Imaginings

Place and time unknown

Loche Newirth remembers the first time he saw Julia Iris. It was at the Floating Hope restaurant while he waited for Basil to join him. He was seated at the counter. She was serving. It was just days ago.

Of course, the experience was imagined.

It is strange to think of the traits that attract one person to another, especially now while peering into a colorless mist of impenetrable fog atop what he assumes is another pyramid far from Menkaure. He looks to his right and sees Julia crouched down beside him. Edwin is dozing, leaning against her. She meets his gaze. He remembers again the moment she turned and said her first word to him, “Coffee?” Certainly, her beauty arrested his breath. Her smile shot a volt of electricity through his senses. The rawest form of attraction. But there was something more. A familiarity. A trust. As if he’d known her for his entire life. Perhaps somehow, he did.

Of course, the experience was imagined.

She moved with confidence. Thinking back, Loche pictures her gliding from table to table—professional attire with a hint of sensual grace, elegant poise and a way of bringing comfort to everyone in the room. It made sense when she revealed that she owned the boat. The memory is a delight.

Of course, the experience was imagined.

Julia represents a number of firsts for Loche Newirth. She was the first to make the world around him disappear. Even now, her nearness can eclipse the horrors encircling their every move. He thought he had felt love for his wife, Helen, but upon meeting Julia, love had been totally redefined. Quite likely, he thinks. The first time he’d felt it. Never before had he experienced anyone or anything to cause him to question his marriage. Julia was the first.

Of course, the experience was imagined.

But how could the taste of her skin linger? The joy in her voice still lilt in his ears? The depth and breadth of her past life be as real as his own? He introduced her on paper in a few short sentences—that was all. There was no mention of her upbringing, or how her own choices through the years forged the woman she had become. Julia had her own memories. Her own light. A thousand untold stories she’ll never tell a soul.

Loche may have imagined her—wished her to life, but that was all. Julia’s life was hers.

“Julia?” Loche says. “Are you there?”

She is staring at him. “Of course,” she answers. “I’m right here.”

He kisses her.

“Can you imagine,” he asks, “when this is all over, what it will be like for you and me to wake up together in, say… a bed? Maybe it will be midmorning and raining outside.”

“I would love that,” she says. “Maybe it will be foggy.”

Loche searches the nebulous white around them for some landmark. “Let’s start down and find a place to rest.”
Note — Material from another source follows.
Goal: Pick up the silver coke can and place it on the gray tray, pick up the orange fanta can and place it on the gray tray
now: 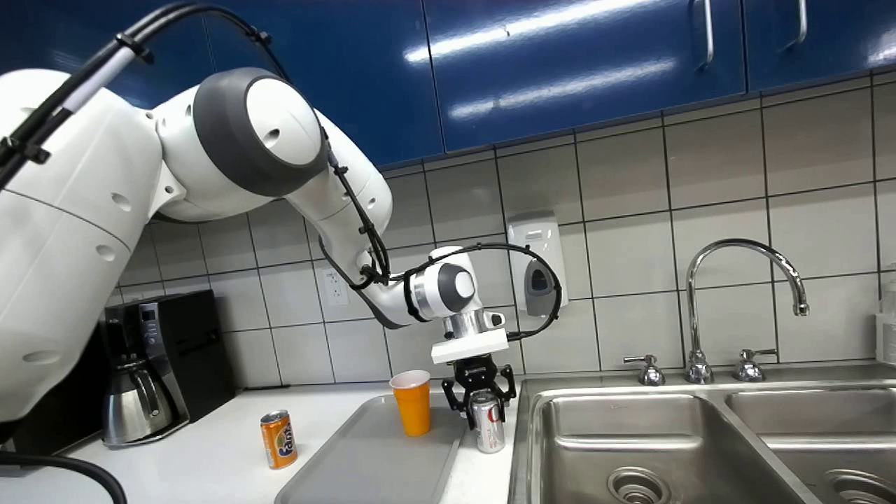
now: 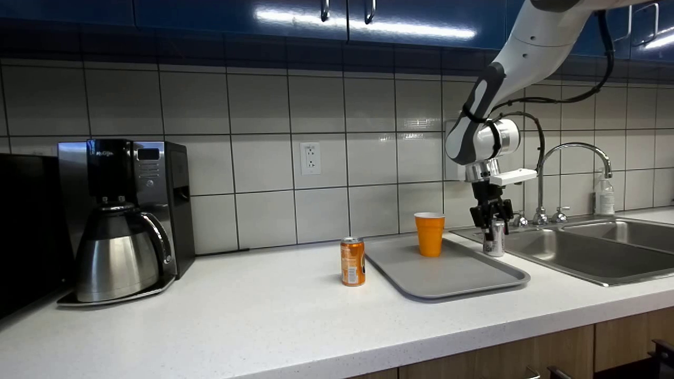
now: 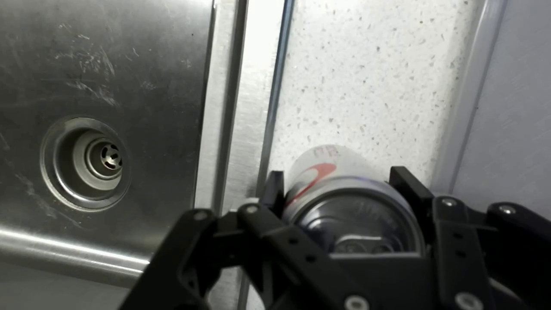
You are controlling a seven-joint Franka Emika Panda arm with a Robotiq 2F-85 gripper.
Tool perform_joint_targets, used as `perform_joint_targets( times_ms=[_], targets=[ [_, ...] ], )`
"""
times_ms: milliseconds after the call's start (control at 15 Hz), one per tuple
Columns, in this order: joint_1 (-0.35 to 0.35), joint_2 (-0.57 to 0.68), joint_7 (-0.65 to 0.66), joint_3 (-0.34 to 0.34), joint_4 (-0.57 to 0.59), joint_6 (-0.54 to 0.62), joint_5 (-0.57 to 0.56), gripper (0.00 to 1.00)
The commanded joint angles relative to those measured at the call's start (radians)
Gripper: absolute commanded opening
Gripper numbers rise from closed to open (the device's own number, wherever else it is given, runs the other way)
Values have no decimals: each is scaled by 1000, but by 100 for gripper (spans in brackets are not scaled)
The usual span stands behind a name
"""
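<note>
The silver coke can (image 1: 492, 435) stands upright on the strip of counter between the gray tray (image 1: 364, 465) and the sink. My gripper (image 3: 338, 185) comes down over it from above, shut on its upper part, with one black finger (image 3: 273, 189) on the sink side and the opposite one on the tray side. In the wrist view the can's red mark and lid show, though the gripper body hides part of the lid. The orange fanta can (image 2: 352, 263) stands upright on the counter, beyond the tray's opposite side from the silver can.
An orange cup (image 2: 430, 235) with a pale rim stands on the tray, close to the gripper. The steel sink (image 3: 249, 86) borders the silver can, with its faucet (image 1: 693, 301) behind. A coffee maker (image 2: 118, 252) stands at the counter's far end. Blue cabinets (image 1: 560, 63) hang above.
</note>
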Motion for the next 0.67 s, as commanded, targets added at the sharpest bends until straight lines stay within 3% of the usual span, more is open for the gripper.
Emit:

Somewhere out there in the fog, they are being hunted.

As soon as he secures Edwin in his arms, the little boy falls asleep. They descend slowly. The pyramid steps are steep and smaller than the Egyptian blocks.

This experience is not imagined.

Julia is beside him. He knows her. Not everything, but he knows her. They move together. Down and down. Step by step.

“Do you feel it?” Julia says. “It feels like—

“Like home?”

“Weird,” she says.

A slight breeze unveils the tops of evergreens.

A section of flat stones juts out and away from the slant of the pyramid and they walk along the smooth path for another few meters. The air is cool. More spikes of cedar and bull pine appear. After a few more strides, a drop off to a blurry haze stops them at an edge. They look for another route when, like lace blown from a window, the veil peels back revealing a crystal blue lake. Slanted light angles and sits on the shoulders of southwestern hills. Loche follows the line of surrounding mountains and ridges. He scans the shape of the shoreline. He inhales the sweet decay of maple leaves, and the moisture rising from sun on moss in the cracks of rock at his feet.

His heart nearly bursts. Another kind of love. This is—it must be—home.

He looks to Julia. She is searching the sky and the shores.

“I’m not seeing things, am I?” Julia questions. “This is the upper lake, right?”

Upper Priest Lake.

Imagined or not, Loche knows this place. Julia knows this place. Imagined or not, they feel for the first time they have an advantage over their pursuers.

But before Loche can puzzle out an answer to her question, he surveys their exact position. Directly across the lake is a nook he’s stared at for years. He traces a line back to his feet and stares down for a moment—the sheer cliff face—a drop of some fifty or more feet.

“This is where I fell,” he says almost inaudibly. He shudders. “This is the cliff I fell from, but something is—something is different.” His joy at being home darkens as he turns and looks back.

A massive, perfectly symmetrical pyramid rises from out of the hillside. The stones are a frosted white—a kind of quartz. They are standing on a kind of foot bridge from the pyramid center.

“Where are we?” Julia gasps, taking in the anomalous structure rooted beside an Idaho lake.

Loche feels his head crook to one side.

“Not where are we?” he says, “Maybe we should be asking, when are we?”